If I have disks in a RAID-1 array, can I take one of them out and plug it into a different system to be read?

This means, on the target system, treating the disk from the RAID array just like an ordinary disk, regardless of any controller/driver support and without doing any rebuilding.

The idea is that if my array (of 2 disks) degrades, I can plug it into a different system and don't have to get another disk of the same capacity (which gets harder as time passes) and (hopefully) even without access to the original system, in the event that the controller or motherboard goes bad instead of one of the disks.

  • Is this software or hardware raid?
    – Teddy
    Dec 16, 2009 at 5:41
  • The question is actually about the general case regardless of the actual implementation. My system is Intel ICH10R, though.
    – RichN
    Dec 16, 2009 at 6:54
  • 1
    I understand that your question in a "general case" but there is no general answer. It depends on if it is a software implementation or hardware one and how it is implemented.
    – MDMarra
    Dec 16, 2009 at 16:29
  • For what it's worth: I unplugged one drive from an Intel ICH8R RAID-1 mirror and hooked it up to another PC with an external eSATA enclosure. Windows 7 on that second PC mounted the partitions found on that drive. Though, might have been helped by the ICH9R chip on that motherboard? Sep 5, 2010 at 15:18

5 Answers 5


regardless of any controller/driver

Disregarding RAID implementation? Then the answer should generally be no: you can not assume that all hardware controllers treat disks in such a transparent way.

However, in the case of software raid in Linux (md+raid1) then yes, there's no disk header or secret block-level optimization going on there.

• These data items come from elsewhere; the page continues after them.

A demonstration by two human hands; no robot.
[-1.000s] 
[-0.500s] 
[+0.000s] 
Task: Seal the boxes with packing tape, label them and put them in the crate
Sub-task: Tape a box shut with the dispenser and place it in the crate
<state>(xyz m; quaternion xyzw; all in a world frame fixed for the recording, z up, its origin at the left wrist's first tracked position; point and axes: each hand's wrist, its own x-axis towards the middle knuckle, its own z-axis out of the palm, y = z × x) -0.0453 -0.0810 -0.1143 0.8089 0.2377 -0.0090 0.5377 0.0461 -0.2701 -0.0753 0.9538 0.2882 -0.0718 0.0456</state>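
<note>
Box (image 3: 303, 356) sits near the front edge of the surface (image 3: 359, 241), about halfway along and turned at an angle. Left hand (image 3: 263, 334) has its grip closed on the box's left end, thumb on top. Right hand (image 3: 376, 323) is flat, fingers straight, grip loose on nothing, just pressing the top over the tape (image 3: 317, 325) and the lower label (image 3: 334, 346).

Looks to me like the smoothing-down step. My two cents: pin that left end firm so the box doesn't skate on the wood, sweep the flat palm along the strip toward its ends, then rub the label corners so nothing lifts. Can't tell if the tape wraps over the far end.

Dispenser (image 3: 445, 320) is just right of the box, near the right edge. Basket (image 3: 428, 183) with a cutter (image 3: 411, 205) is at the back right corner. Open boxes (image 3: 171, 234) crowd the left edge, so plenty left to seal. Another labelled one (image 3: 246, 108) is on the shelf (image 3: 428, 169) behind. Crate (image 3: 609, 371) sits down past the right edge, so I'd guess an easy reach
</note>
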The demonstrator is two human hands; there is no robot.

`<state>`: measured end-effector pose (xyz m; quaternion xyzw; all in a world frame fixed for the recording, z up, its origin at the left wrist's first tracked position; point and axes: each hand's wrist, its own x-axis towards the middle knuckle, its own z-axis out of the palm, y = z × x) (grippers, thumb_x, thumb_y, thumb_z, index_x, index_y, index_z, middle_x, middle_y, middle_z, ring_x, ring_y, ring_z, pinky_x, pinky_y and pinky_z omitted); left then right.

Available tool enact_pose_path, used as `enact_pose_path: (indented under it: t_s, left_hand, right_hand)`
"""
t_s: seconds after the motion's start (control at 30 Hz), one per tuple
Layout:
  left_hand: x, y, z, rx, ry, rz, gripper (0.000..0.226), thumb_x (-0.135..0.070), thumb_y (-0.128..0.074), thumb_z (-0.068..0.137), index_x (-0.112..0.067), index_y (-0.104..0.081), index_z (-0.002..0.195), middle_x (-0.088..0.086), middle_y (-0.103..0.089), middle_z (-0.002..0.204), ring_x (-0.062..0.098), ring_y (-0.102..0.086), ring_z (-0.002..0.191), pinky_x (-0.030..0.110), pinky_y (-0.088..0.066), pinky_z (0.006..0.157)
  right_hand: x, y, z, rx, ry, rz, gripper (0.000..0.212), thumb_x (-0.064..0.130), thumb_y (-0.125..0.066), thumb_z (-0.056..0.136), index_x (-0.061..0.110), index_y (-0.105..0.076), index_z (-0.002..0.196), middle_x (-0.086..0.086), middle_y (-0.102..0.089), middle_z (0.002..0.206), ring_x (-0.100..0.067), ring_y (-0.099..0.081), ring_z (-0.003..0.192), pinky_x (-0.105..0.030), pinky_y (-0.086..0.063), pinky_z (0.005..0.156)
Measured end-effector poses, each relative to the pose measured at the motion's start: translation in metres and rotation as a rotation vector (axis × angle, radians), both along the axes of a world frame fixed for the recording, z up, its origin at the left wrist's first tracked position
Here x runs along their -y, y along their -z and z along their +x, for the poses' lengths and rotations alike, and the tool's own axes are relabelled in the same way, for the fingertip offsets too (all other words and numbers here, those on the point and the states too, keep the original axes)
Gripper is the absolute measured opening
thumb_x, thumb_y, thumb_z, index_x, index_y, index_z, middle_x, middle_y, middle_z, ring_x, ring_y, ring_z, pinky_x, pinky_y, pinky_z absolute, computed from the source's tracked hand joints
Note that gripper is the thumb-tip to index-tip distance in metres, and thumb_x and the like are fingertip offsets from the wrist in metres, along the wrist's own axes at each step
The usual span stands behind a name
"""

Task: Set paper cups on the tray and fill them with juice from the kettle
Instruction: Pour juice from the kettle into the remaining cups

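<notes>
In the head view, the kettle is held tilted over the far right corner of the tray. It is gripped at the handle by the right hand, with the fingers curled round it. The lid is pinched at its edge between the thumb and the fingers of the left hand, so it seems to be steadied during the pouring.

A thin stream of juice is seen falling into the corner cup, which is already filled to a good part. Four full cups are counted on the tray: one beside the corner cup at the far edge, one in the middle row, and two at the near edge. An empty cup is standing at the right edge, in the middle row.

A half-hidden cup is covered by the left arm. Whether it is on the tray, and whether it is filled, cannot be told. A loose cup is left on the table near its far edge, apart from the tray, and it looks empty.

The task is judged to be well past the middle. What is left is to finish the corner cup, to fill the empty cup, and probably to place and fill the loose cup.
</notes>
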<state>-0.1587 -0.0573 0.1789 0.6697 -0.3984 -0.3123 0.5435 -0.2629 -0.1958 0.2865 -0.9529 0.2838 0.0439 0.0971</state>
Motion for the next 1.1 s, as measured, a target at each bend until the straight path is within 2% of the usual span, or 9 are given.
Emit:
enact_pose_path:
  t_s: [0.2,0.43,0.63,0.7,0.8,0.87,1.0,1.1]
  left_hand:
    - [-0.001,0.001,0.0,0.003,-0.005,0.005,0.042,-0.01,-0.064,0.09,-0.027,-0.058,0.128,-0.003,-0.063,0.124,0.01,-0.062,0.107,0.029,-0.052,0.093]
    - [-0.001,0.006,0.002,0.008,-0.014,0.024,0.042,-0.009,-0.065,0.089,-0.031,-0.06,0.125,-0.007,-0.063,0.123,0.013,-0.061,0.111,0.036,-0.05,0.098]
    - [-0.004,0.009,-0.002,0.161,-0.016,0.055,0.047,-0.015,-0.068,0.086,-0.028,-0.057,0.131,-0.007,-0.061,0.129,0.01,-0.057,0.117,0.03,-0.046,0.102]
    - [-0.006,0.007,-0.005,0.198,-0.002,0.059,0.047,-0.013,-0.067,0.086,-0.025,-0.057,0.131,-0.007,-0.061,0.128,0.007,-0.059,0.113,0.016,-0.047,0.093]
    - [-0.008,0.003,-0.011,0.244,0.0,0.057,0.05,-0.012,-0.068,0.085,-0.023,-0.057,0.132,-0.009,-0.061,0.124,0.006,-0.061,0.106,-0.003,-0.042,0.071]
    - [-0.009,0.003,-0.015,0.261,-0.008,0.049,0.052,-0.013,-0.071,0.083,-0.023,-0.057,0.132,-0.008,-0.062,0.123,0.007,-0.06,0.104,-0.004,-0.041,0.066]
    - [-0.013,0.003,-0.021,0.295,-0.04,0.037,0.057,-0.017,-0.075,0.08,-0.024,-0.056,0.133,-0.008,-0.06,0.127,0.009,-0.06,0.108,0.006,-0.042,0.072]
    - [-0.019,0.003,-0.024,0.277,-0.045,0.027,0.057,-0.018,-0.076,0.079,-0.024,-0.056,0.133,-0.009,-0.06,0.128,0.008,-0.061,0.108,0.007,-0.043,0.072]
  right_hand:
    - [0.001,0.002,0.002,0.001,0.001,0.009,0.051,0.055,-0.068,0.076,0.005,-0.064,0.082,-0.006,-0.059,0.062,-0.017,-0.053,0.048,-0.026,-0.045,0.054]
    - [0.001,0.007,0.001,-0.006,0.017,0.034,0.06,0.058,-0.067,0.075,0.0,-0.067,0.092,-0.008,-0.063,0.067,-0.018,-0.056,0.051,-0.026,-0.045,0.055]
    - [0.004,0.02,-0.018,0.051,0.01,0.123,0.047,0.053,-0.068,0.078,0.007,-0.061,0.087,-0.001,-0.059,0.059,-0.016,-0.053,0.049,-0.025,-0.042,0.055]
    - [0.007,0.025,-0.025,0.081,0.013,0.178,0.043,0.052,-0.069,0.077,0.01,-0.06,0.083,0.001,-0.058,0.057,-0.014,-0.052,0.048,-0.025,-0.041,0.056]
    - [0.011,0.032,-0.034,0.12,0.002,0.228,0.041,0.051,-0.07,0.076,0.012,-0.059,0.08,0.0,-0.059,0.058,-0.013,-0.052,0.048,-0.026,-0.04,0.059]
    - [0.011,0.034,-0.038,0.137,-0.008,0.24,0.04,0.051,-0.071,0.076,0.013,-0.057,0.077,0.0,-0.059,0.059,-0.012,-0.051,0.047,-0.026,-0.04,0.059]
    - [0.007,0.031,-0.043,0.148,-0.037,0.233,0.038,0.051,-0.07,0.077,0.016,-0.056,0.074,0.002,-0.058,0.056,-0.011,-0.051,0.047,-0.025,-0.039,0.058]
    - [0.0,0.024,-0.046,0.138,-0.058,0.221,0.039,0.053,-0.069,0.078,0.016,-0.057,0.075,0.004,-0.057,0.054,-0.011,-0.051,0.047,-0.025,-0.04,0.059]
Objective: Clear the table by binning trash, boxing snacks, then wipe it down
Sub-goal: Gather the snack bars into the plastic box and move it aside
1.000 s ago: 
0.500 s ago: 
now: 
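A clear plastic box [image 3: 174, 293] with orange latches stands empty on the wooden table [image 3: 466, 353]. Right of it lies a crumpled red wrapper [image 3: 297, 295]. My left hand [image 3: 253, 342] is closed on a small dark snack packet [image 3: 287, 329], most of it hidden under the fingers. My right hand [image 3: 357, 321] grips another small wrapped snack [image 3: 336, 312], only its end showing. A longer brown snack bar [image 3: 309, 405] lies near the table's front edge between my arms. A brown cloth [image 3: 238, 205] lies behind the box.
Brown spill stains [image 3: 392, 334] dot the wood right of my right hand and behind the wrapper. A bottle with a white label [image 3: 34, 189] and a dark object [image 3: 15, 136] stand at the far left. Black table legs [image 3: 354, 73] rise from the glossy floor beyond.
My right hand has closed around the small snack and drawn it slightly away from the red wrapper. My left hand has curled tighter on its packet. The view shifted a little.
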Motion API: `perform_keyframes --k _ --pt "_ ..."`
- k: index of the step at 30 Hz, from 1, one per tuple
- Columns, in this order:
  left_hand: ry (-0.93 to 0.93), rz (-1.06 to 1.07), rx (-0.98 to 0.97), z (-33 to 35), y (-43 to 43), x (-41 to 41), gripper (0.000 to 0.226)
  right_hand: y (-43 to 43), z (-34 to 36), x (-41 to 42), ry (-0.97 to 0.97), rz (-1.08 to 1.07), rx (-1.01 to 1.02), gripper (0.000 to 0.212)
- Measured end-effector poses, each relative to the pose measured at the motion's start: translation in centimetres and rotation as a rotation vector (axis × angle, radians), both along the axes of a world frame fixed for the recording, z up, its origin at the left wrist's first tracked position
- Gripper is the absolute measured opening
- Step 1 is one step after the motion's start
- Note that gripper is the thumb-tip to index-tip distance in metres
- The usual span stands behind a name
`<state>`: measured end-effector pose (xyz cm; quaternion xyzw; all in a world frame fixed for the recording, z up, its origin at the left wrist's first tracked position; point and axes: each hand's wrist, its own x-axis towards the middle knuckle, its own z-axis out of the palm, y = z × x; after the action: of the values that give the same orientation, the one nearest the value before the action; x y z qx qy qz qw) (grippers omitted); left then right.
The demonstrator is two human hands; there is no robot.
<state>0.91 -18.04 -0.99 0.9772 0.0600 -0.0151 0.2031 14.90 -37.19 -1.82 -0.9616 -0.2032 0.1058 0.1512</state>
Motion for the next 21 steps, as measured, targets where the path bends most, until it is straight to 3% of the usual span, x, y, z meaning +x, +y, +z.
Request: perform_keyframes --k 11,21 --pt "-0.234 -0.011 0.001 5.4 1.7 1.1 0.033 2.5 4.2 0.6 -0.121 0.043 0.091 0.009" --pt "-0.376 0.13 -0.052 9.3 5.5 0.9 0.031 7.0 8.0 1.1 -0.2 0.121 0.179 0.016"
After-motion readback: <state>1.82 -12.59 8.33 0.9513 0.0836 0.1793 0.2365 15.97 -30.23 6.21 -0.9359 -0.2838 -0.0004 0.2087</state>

In the case of Disk Mirroring in Windows, it involves the disk having been initialized as "Dynamic" and, well, should just work, given that the system that reads it can understand the dynamic volumes - in other word it will most likely only be accessible from another system running Windows.

In the end; you can try connecting the disk regardless of controller. If it works, it works. No controller will damage the data on the disk as long as you don't tell it to - i.e. as long as you don't execute an operation such as "initialize" or anything.

  • 1
    OK, so the general answer is no. Btw, you noticed that I'm only talking about RAID-1 and not those with parity checks. I don't have another system handy so I can't test plugging into another one, however just now I realized that I could put my HD in a USB enclosure and see if I can access it. Apparently it works, but of course it only proves that it works for this controller and not in general case.
    – RichN
    Dec 16, 2009 at 14:37

Only if things are the same, ie same raid controller, or the same kind of software raid supported (IE, I would expect than any software raid created today would be supported in the future, but the deprecated stuff may well go away at some point).

Switching between hardware raid can be finicky.


You won't necessarily be able to access the disk as just a normal disk, but you should be able to instruct you local system to access it as part of a degraded RAID-1 array and read the data just fine.

If you need to do this and are using hardware RAID, you would need the same kind of card, or in case of software RAID you would need the same software.

Note that some implementations make it look like the disk is a normal disk with a normal disk header, but I would be very wary of just using it as-is; the RAID information might conceivably be tucked in there somewhere and ruin your day.

  • But the new system would likely not know that it was part of an array, right? Otherwise it would mean that the RAID information is indeed tucked somewhere.
    – RichN
    Dec 16, 2009 at 14:29
  • @RichN: My point is that you would need to instruct the new system that the disk is indeed part of a RAID, otherwise bad things might conceivably happen.
    – Teddy
    Dec 16, 2009 at 22:55

This is not guaranteed to work, but in many cases it will work. One specific example, I took one hard drive from a Raid-1 array created by an ICH9R chipset, plugged it into a system with a SB600 chipset, and was able to successfully boot off of it.


I had this issue and the following worked for me.

I took one of the Raid 0 disks (created under windows) and plugged it into the internal sata port of another machine. It happened to be the same spec machine but I think given that it is a windows mirror it would be the same everywhere.

In launched disk management by right clicking my computer. Found the disk which had an yellow warning sign on it and was labelled 'foreign disk"

I right clicked the drive and chose "import foreign disk'.


PS. It was not possible to do this my attaching the drive via USB. I had to go through the internal sata's for the option "Import foreign disk" to be available.